My name is Paul and I live in London. I have been HIV-positive for all of my adult life. I was diagnosed when I was 19 years old. A few years after becoming infected with the virus, I started to become sick. I would find myself from time to time being admitted to hospital. It is one of these admissions in 1995 that I became infected with Multidrug-resistant tuberculosis.
A patient had been on the ward already had the disease. He had come from San Paulo in Brazil, to Lisbon in Portugal and finally ended up in the West London Hospital that I too was being treated in. I remember the cough that he had. It used to keep me, and the others who were sharing the hospital ward, awake at night.
Whilst in hospital I become infected by him. At first I didn't known for three months there was a problem. As time went by I started to feel week, to lose weight and I developed a cough and some slight chest pain. I didn't ever think that it could be something like tuberculosis. I like many others thought that the disease had been eradicated years ago and was no longer problem. How wrong I was!

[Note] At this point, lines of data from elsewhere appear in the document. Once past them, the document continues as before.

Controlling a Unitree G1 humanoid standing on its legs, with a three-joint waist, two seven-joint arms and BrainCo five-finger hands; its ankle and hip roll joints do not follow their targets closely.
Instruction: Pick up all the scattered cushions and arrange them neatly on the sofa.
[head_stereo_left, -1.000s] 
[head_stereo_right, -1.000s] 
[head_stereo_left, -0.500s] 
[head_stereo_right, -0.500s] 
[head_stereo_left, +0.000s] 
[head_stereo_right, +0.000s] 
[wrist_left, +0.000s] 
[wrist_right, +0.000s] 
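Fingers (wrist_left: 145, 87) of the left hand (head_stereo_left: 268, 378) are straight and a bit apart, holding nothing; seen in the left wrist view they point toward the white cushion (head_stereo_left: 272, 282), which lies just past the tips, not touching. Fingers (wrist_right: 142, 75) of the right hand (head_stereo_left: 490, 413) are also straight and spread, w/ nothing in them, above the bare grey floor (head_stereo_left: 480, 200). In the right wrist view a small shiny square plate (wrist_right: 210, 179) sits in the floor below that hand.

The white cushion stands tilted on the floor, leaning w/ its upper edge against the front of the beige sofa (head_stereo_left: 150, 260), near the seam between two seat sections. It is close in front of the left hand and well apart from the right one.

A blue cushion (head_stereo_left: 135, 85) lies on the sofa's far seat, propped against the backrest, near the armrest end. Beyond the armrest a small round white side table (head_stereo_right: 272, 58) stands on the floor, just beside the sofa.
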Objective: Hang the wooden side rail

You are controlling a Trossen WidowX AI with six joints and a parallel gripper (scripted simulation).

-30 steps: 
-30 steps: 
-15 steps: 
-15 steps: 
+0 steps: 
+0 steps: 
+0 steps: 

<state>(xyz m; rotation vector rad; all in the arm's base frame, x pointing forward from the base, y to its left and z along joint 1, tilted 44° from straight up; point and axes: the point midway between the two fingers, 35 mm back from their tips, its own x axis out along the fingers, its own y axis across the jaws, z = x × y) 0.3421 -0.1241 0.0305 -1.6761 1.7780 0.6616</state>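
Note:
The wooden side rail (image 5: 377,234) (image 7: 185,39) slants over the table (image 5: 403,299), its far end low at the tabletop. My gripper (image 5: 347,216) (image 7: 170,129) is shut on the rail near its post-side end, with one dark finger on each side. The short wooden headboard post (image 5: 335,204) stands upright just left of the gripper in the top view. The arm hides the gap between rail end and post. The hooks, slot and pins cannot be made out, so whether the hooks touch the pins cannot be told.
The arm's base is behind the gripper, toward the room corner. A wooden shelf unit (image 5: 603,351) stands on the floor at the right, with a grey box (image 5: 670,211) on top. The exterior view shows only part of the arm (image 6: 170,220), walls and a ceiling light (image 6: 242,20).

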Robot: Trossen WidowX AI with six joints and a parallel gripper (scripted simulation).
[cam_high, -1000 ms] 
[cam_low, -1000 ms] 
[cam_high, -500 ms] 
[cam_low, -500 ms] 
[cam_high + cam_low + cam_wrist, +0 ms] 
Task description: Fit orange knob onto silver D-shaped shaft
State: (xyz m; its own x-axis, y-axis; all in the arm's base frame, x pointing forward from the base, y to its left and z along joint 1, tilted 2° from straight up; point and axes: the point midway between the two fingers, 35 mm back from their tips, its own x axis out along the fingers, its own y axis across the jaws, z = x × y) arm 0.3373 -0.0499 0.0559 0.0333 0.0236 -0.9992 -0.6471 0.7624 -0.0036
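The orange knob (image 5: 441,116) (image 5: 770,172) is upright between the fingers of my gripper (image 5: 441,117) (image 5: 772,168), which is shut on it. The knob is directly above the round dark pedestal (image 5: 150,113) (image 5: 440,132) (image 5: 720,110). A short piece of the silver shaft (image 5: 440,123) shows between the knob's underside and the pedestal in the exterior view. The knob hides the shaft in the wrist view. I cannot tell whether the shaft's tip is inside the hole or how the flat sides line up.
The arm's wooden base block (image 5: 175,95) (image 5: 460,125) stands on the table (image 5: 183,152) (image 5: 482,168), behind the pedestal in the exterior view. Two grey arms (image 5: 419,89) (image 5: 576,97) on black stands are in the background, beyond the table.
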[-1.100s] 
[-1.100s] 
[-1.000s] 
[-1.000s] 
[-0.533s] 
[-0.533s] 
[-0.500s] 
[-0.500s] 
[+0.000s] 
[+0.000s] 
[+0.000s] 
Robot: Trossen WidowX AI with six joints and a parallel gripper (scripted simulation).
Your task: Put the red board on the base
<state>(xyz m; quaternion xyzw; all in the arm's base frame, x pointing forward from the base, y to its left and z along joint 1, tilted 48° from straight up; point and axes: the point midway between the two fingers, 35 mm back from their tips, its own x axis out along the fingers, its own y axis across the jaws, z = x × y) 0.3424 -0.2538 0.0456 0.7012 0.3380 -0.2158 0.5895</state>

When they discovered that I had TB, the doctors were very worried. The prognosis for those who have TB and HIV, without treatment, is not good. I was isolated in a small room for nearly three months whilst I took many tablets to try and cure me of the MDR-TB. I was very lonely in the room. Not many people came to visit me and I wasn't allowed to leave it. The nurses and doctors who came into the room always had to wear masks, and it was strange not to the faces of the people who were talking to me. So much can be communicated by a smile. I didn't see one for all of the time I was in there.
I felt at times that I was going 'stir crazy'. I wanted to get out, but I knew that if I did there was a chance that I might infect someone else. In time however, I started to feel better. The night sweats and fever stopped, I was coughing less and I started to put back on some of the weight that I lost.
Eventually the doctor came to see me and said that I was non infectious and that I could go home. I was so pleased to finally be allowed to leave the room. But the doctor told me that my treatment didn't stop there and that I may be on treatment for sometime. Because I had a drug-resistant strain of TB and the drugs that they were using were not as effective than the first-line treatments that doctors prefer to use, it was important that I took all of my medication. If I did not the doctor told me that there was a chance that the MDR-TB might come back and that it would be harder to treat. It was also important for other people that I did not become infectious again as I might pass the disease on to others.